“Don’t make assumptions.” “Criticize the idea, not the person.” “Avoid generalizations.”
These are a few common rules about polite conversation. But they are broken so systematically that it raises the question of whether the rules are any good. One may vocally oppose generalizations, and in the next breath make a sweeping generalization of their own.
It seems that when someone else makes assumptions or generalizations, we hate it. But when we ourselves have the opportunity, we suddenly remember that assumptions and generalizations have some redeeming value after all. And when we next hear someone else make a generalization, we again forget what that value was.
I assert that the value of a generalization is quite simple. People like to state opinions, they like to hear opinions, and they like to use them to inform behavior. They also like to consider opinions and even disagree with them. And if the opinion is stronger by way of generalization, then all the better.
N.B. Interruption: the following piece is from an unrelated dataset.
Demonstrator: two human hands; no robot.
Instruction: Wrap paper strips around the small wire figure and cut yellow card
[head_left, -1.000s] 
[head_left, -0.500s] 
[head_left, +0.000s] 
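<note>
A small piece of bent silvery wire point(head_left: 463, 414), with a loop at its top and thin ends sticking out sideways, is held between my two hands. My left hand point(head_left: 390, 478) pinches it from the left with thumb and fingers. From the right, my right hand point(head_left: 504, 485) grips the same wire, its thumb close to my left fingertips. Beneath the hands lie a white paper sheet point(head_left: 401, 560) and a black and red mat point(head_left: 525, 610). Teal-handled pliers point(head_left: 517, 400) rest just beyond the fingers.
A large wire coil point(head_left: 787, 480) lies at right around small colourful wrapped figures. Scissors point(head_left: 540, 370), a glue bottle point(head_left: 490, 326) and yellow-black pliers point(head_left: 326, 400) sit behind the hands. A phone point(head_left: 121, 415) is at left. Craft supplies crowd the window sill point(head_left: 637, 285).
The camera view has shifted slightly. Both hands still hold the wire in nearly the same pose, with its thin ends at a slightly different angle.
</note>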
The question for me is not why we like generalizations, but why some generalizations turn out so wrong. What is the source of our aversion? And how can we avoid the kind of generalizations that produce such negative reactions?
I found my answer in an unlikely place. A few months ago, I had discussed how queer student groups establish “safe spaces” by making several explicit community agreements. For example, they have an agreement of confidentiality, and an agreement to give each person a turn to speak. Among those agreements is one I consider a gem, one that I came to appreciate more and more over time. The agreement is called “Use ‘I’ statements.”
The basic idea is that when you state an opinion, you should make it about yourself and your experience. For example, instead of saying, “Bisexual men are really just gay and in denial,” it is much better to say “I knew some people who identified as bisexual but later identified as gay,” or, “I used to identify as bisexual but I was just in denial.” Rather than stating an opinion on the general nature of things, you are sharing the personal experience which might have led you to form such an opinion in the first place.
In my experience, using “I” statements is highly effective at avoiding conflict and offense. And sometimes, I see a comment on one of my blogs, and even though we’re on the same page politically, something feels off-base or out of line–often this is because commenters are failing to use “I” statements.
And what’s more, this is a clear case where politeness gives rise to more honesty, instead of less. When we use “I” statements, we are actually being more true to our personal experience, instead of trying to pretend that our personal experience is a universal experience.
In short, “I” statements are a tool to avoid generalizations. But they don’t help you avoid just any kind of generalization, they are laser targeted at the particular kind of generalization that is most likely to cause offense. Basically, I don’t care when you make generalizations, not in general. I just don’t like when you make generalizations from your personal experience to say something about my personal experience. When you generalize from your personal experience to my personal experience, not only can I immediately tell that you’re wrong, I also have a strong negative reaction to how wrong we are. So this is the one kind of generalization you should be avoiding.
You may notice that throughout this post I have made many generalizations of my own. This is fine–I am entitled to my opinions as long as they don’t harm anyone, and this analysis would not be possible without going out on a limb here and there. But I always try to leave a gap in my generalizations, a gap made specifically for you, dear readers, and your diverse experiences. I hope that I have been successful.